The Keck Endeavour Ocean Bottom Seismometer Network

            The Keck Endeavour network consists of eight seismometers deployed in and around the Endeavour Segment in order to record earthquakes related to volcanic eruptions, tectonic activity, and the circulation of hydrothermal fluids.  These instruments were deployed using different methods depending on the local geologic setting.  Five seismometers were inserted into holes drilled into lava flows, two were placed in concrete blocks and deployed in sedimented areas, and one was placed into a caisson and buried in a muddy plain.  Seven seismometers are short-period instruments that record relatively higher frequencies (1-50 Hz), and one is a broadband instrument that records lower frequency signals (0.003 - 25 Hz).

            The short-period instruments consist of a sensor housed in a titanium rod measuring 40 cm in length.  The sensor connects to a glass sphere that contains a data logger (four laptop hard drives and a motherboard) and a pair of lithium battery packs.  The air in the logger spheres causes the unit to be positively buoyant, so they need to be connected to a heavy anchor (railroad ties) via steel cable to keep them on the seafloor.  All the glass spheres are encased in a bright yellow "hard hat" made of heavy-duty plastic to make them easier to find on the seafloor and to provide the spheres with some extra protection.

            The broadband instrument is housed in a titanium sphere and buried beneath the heavily sedimented seafloor through a long, arduous process.  First, ROPOS uses its own weight to puncture a hole in the seafloor with a large piece of PVC pipe.  Next, the ROV vacuums the sediment out of the hole it created and sets the sensor inside.  Then, 80 pounds of glass beads are poured into the hole to completely surround the sensor.   Finally, ROPOS connects the buried instrument to a metal frame that has the data logger sphere and three other spheres solely containing lithium battery packs.

The purpose for such a long installation procedure is to provide a better coupling of the instruments to the seafloor.  Using an ROV to aid in the installation of the instruments is a novel way of deployment, and allows us the opportunity to more securely anchor the sensors to the seafloor.  With a better coupling to the seafloor, we are able to remove the low frequency (1-2 Hz) tidal noise that is present in other data sets.

The network was first installed in 2003.  In following years, seismometers were recovered and redeployed annually through 2005.  However, after the 2005 deployment, the instruments were not recovered again until August 2007.  This 23-month period was the longest these types of instrument had ever been underwater, and no one was certain if any of them would still be operational after being brought onto the ship.  One source of worry was seawater entering the glass sphere and flooding it.  Aside from ruining the hard drives, the saltwater could react with the lithium battery packs and produce a dangerous mixture of hydrogen gas. If a flooded logger rises to the surface, the decrease in pressure would cause the gas in the sphere to expand, possibly to the point of exploding.  Obviously, this would destroy the data logger and possibly damage ROPOS.  Since the yellow "hard hats" prevented us from directly inspecting the spheres for flooding, our only clue for avoiding this dangerous situation was to see if the cases had sunk to the seafloor.  Any instruments we encountered in this position would be left alone.

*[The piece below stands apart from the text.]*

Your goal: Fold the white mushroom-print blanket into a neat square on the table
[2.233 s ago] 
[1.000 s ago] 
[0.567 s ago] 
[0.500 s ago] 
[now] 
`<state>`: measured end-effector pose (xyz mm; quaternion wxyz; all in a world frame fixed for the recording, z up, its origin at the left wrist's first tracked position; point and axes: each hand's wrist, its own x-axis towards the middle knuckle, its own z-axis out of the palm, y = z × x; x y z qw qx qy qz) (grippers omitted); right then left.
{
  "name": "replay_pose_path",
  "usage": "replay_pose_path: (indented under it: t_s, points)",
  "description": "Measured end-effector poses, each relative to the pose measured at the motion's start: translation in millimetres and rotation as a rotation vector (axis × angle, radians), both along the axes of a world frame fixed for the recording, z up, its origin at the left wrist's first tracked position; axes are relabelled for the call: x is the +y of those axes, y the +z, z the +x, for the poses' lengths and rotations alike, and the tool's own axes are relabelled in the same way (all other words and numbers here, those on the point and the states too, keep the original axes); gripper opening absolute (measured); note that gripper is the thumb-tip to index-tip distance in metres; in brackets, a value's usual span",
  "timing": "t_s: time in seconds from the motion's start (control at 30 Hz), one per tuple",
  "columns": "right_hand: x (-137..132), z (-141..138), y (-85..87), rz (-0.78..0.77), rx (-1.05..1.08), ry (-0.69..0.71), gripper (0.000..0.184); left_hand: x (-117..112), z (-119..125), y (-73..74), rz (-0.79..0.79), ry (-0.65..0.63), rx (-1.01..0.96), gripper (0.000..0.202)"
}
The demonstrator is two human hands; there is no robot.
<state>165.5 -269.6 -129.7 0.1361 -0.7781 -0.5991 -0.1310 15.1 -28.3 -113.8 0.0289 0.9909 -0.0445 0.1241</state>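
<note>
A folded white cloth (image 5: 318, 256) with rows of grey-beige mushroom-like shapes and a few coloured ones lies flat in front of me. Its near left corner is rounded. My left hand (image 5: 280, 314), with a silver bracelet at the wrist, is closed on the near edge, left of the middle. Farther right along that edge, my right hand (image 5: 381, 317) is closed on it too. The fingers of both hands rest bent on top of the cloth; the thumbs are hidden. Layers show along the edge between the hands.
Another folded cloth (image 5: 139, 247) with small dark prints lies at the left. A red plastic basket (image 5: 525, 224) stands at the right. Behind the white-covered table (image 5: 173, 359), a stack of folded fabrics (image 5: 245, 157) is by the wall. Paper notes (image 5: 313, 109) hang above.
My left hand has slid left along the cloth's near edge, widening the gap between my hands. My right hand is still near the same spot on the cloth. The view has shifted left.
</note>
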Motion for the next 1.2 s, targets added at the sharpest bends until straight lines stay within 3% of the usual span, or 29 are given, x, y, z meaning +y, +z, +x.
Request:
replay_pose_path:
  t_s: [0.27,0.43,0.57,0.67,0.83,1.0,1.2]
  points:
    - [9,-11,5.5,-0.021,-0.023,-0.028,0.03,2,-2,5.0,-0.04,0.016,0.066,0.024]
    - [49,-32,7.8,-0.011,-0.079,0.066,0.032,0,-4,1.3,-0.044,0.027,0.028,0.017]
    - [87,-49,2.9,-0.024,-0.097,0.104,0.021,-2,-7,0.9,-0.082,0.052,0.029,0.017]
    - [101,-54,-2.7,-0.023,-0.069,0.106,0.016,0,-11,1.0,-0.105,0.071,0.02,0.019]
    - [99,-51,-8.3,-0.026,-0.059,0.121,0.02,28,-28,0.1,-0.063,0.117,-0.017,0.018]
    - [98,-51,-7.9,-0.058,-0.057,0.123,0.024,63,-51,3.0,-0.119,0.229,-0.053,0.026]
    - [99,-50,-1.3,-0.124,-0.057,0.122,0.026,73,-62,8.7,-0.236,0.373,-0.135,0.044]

            Cautiously, we went about our business and overall had a very successful recovery.  None of the data loggers were flooded, although we did find one lying on the seafloor from a previous deployment.  Needless to say, we avoided it.

            One problem we encountered on multiple occasions was the corrosion of copper clasps connecting the data loggers to their respective anchors.  In saltwater, copper is a reactive metal that corrodes very easily.  The reaction corroded these clasps so thoroughly that they would break and the data loggers would float in the water column attached solely by the much more delicate seismometer cable to the installed sensor.  Luckily, there was no observable damage done to the seismometer sensor, and it did not seem to affect our recorded data.  During recovery of the last instrument, one of these clasps broke before we could secure the sensor to ROPOS and the whole logger/sensor package free-floated to the surface.  It rose more than 2000 m in about 40 minutes before it emerged on the ocean surface.   However, we were still able to recover it from the waves using grappling hooks from the ship.

            We also had issues recovering the broadband unit.  The first time we tried, the data logger slipped out of ROPOS's grappling hook and the frame containing the data logger and batteries was left behind on the seafloor.  So we dove again, and managed to bring the logger to the surface.  However, a cable attaching ROPOS to the frame snapped and the whole package started to sink back to ocean depths!  Thanks to the quick-thinking, hard-working crewmen onboard the Thompson, they used grapple hooks to secure the broadband system and bring it back onboard, safe and sound.

            Other than fighting off a couple cases of bad luck, everything went pretty smoothly.  We were able to recover over 175 gigabytes of data, and we didn't lose a single instrument or data logger.  Next up is to process and analyze all our data, which is a far longer but (hopefully) more rewarding process.